▸ TASK INSTRUCTIONS: Your answer should be one number, the count of lines in the listing below containing the word "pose".

▸ SOURCE DATA:
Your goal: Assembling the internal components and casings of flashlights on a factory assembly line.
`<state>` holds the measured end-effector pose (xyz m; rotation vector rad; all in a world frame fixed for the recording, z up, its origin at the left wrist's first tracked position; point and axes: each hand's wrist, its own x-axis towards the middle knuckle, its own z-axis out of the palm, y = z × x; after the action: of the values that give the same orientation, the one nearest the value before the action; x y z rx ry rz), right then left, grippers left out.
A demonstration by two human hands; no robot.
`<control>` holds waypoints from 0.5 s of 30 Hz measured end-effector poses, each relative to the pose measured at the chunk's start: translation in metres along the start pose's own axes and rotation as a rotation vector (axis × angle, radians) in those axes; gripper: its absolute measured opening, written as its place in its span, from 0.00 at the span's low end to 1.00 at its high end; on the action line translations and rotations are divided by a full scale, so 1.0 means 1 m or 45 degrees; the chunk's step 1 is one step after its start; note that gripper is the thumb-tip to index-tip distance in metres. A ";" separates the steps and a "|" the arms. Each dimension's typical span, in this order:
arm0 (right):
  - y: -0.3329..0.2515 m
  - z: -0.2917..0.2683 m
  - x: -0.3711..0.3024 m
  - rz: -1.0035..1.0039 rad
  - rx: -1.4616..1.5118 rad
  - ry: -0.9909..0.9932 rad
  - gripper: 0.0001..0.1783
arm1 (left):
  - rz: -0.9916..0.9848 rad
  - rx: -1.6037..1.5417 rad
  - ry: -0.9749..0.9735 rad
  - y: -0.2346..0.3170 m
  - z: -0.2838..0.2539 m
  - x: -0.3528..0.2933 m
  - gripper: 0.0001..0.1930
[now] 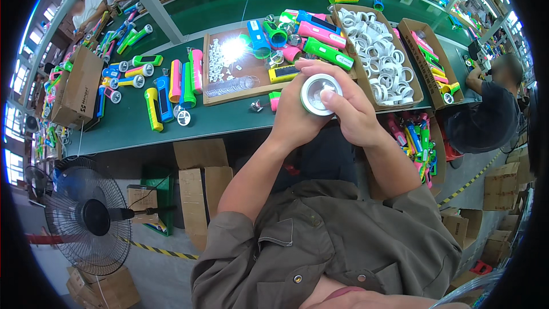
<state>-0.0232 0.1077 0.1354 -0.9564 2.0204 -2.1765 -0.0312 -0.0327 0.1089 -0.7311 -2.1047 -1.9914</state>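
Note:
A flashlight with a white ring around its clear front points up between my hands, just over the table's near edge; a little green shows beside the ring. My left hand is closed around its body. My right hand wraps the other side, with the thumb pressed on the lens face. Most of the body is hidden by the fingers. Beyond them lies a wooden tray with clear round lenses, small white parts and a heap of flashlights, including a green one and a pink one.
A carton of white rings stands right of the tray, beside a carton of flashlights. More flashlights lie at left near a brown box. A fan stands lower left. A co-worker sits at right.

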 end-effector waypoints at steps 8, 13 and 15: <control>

▸ RESULT BELOW: 2